(Records from a data source)
*-*-*

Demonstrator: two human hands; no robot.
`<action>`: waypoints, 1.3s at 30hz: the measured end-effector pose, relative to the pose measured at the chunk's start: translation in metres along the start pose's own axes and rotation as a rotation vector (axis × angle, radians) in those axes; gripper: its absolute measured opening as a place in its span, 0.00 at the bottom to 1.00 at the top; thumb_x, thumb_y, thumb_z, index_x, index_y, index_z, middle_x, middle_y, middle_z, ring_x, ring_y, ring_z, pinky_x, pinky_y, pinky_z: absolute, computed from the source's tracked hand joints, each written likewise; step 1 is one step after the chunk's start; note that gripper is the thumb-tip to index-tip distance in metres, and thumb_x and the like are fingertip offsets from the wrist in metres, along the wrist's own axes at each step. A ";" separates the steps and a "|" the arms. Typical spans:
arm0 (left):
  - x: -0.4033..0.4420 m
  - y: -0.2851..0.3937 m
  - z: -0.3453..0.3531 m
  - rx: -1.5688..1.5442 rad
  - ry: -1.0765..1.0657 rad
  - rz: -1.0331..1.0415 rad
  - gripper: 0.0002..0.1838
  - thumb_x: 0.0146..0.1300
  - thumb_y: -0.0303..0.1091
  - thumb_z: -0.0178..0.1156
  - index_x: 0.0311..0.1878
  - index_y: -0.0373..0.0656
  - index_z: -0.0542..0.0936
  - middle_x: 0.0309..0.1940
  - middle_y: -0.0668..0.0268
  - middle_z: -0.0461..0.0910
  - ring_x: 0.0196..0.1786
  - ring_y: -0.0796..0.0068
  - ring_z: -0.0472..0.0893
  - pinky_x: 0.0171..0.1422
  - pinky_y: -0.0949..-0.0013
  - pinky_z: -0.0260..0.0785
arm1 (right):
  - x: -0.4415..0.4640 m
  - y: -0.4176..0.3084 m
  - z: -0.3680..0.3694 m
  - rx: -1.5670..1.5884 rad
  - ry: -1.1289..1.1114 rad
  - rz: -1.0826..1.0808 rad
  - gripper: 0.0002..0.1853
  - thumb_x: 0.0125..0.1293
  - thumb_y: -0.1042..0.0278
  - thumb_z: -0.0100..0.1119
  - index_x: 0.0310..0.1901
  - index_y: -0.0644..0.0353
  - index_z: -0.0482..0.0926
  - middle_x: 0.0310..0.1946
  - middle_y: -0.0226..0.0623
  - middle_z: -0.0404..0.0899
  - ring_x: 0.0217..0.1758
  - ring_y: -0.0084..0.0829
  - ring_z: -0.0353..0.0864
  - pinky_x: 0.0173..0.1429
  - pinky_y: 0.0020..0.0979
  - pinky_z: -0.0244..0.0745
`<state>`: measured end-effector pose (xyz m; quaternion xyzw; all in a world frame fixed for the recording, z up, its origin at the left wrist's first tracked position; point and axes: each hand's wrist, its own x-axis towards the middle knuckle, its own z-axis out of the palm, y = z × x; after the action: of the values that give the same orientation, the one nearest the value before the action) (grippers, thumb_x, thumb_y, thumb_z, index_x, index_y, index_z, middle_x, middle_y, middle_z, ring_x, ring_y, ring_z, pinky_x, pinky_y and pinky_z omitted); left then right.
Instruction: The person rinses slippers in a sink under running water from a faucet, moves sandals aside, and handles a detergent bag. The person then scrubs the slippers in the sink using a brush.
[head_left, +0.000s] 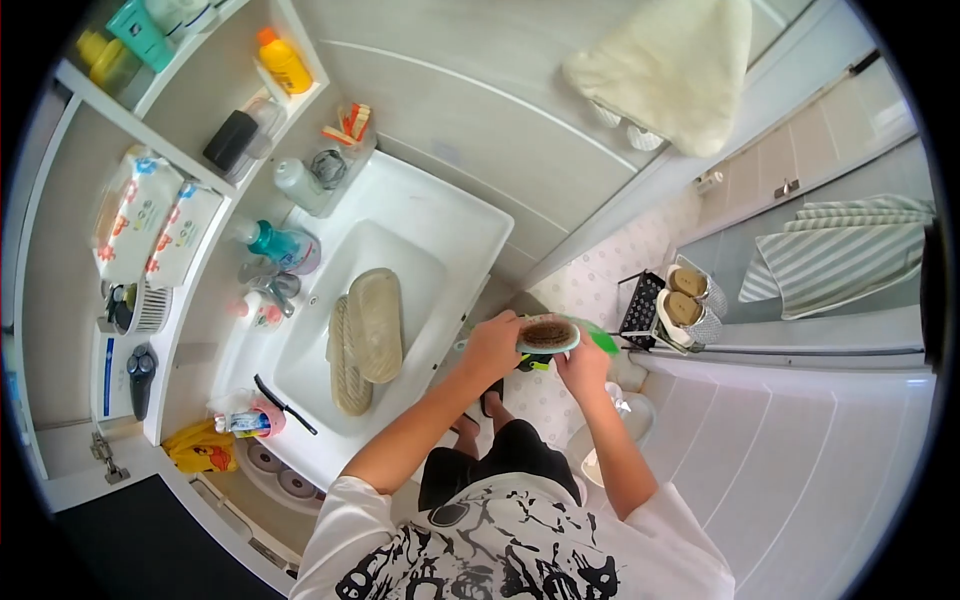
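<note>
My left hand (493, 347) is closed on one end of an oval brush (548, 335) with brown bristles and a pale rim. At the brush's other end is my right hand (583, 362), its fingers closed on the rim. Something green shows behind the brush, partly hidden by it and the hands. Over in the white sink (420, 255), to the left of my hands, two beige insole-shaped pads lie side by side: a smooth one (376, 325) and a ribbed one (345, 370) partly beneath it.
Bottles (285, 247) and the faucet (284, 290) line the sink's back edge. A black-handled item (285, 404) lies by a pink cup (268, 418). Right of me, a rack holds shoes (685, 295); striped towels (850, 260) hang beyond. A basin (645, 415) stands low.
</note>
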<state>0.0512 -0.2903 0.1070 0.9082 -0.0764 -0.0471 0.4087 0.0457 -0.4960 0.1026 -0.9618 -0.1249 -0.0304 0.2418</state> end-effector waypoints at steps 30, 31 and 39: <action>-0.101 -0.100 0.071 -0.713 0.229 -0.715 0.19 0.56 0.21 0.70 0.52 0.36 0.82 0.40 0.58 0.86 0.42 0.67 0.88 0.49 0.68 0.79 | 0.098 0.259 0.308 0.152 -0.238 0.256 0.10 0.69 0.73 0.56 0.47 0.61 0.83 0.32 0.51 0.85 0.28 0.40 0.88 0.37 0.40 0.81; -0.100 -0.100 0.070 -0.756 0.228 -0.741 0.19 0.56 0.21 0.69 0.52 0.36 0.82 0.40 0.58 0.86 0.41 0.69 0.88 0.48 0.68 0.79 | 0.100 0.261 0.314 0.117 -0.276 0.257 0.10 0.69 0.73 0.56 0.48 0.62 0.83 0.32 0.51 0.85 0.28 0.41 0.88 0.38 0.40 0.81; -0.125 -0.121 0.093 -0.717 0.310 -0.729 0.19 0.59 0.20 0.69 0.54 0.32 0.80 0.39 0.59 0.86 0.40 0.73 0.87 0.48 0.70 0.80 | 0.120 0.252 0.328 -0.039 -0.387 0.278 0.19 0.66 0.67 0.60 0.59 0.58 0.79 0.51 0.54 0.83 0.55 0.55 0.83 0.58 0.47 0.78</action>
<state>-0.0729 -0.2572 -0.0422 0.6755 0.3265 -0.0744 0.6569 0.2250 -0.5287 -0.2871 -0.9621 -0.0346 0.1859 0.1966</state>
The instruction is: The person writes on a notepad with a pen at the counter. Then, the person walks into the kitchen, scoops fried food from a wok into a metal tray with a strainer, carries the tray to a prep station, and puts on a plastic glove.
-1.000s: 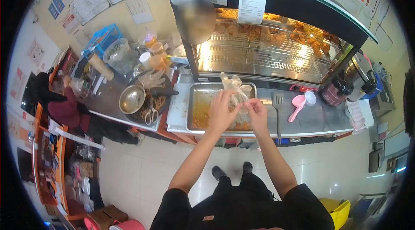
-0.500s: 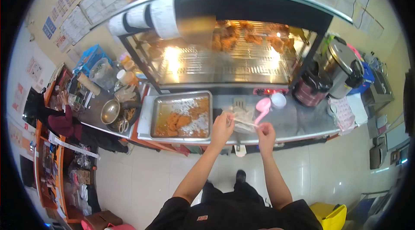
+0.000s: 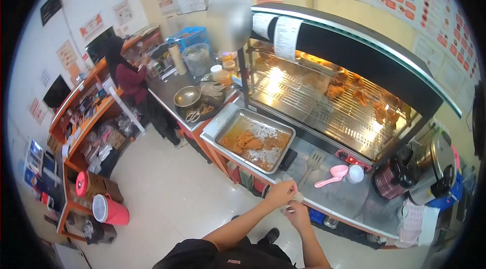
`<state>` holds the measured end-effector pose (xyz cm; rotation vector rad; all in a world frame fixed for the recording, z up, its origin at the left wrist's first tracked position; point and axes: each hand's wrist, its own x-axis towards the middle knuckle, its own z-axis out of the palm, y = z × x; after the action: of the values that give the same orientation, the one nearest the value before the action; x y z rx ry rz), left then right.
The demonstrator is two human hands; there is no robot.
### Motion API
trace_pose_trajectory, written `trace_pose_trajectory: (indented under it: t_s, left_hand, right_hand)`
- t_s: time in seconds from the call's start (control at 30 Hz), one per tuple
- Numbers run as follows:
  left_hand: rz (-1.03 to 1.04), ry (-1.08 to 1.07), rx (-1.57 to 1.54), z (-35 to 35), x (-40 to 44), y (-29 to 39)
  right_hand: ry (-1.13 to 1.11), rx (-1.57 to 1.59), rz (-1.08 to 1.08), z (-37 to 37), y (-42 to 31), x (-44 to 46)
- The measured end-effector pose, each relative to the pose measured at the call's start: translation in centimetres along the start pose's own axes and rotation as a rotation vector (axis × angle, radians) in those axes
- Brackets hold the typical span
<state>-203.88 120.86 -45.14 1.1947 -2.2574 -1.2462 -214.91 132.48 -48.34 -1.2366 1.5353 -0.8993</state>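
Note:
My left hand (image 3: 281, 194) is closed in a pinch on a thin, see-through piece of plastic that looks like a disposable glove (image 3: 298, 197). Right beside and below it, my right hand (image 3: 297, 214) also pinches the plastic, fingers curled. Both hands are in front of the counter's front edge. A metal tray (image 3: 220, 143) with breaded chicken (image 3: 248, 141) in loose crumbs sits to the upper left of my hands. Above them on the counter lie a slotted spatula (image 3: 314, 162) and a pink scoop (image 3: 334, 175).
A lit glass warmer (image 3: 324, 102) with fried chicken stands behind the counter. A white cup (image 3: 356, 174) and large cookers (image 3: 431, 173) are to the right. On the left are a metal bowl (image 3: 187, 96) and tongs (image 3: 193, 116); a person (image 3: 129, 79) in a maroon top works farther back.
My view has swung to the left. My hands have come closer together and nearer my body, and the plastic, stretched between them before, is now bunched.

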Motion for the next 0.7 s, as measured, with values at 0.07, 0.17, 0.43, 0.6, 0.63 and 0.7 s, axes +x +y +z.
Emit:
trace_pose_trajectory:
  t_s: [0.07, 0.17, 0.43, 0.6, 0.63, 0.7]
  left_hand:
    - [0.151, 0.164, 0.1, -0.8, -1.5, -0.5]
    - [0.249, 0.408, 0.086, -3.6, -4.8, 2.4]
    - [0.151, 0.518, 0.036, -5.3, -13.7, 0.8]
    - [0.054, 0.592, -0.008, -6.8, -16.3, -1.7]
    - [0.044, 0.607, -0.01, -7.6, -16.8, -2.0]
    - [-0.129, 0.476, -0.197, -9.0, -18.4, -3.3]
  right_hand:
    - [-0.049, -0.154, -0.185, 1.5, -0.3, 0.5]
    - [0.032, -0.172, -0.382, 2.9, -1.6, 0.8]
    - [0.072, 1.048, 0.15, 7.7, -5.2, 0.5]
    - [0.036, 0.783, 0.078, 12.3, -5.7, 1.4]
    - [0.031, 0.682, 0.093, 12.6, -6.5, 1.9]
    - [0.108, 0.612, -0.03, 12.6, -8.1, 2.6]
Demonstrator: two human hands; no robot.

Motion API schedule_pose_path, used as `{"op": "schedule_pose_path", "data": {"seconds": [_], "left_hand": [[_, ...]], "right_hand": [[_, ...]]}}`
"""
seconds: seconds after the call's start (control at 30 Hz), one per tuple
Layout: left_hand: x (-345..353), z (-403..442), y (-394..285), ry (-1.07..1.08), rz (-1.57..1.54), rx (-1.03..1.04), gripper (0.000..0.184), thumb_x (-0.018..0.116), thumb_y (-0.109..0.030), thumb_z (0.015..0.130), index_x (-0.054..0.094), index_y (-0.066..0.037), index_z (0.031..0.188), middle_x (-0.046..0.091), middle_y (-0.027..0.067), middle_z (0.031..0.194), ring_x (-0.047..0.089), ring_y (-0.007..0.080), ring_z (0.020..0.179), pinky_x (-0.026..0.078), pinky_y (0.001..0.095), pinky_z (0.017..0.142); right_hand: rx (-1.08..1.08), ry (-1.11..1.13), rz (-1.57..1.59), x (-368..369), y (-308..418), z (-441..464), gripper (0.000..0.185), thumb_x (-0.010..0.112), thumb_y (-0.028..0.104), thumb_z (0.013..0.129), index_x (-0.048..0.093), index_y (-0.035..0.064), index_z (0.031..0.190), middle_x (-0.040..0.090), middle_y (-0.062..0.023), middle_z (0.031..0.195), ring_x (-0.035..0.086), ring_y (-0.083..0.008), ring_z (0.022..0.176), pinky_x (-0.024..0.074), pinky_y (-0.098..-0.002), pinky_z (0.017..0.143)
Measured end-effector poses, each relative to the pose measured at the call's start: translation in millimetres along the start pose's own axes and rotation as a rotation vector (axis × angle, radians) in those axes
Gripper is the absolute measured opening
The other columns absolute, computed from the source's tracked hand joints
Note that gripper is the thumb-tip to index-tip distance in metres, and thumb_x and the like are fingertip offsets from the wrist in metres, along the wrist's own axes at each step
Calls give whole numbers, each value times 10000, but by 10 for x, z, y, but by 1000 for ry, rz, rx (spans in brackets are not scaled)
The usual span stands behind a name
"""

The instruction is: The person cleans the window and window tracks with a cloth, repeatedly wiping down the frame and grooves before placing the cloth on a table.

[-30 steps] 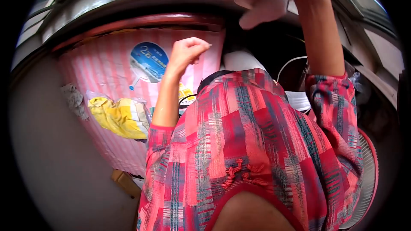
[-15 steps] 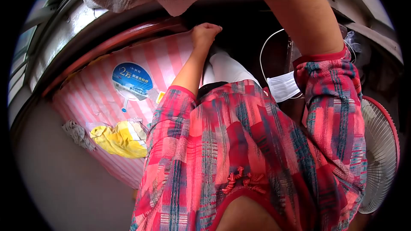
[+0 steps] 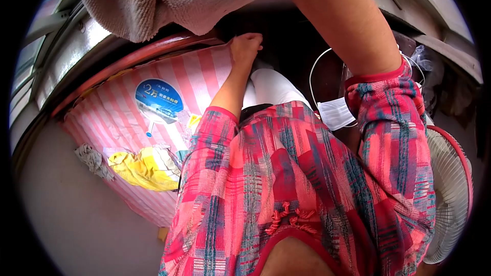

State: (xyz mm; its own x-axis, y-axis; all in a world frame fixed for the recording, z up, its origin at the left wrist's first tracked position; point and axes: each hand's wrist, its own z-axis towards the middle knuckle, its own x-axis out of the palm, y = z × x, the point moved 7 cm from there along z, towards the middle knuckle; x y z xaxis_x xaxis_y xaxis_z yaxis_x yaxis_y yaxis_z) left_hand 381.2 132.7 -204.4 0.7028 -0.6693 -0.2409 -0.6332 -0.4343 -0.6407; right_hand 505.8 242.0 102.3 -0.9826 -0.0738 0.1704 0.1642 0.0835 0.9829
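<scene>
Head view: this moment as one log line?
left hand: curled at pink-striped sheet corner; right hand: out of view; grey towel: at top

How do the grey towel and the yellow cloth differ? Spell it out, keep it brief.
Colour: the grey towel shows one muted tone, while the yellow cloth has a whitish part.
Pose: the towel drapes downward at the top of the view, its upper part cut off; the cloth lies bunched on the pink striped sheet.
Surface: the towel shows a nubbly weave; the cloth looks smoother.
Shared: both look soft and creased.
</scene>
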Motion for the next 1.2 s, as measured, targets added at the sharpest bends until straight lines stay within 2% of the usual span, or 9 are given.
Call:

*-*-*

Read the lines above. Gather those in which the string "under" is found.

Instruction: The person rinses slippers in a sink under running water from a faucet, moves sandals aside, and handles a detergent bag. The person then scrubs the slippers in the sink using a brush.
trace_pose_trajectory, written `trace_pose_trajectory: (indented under it: t_s, left_hand, right_hand)`

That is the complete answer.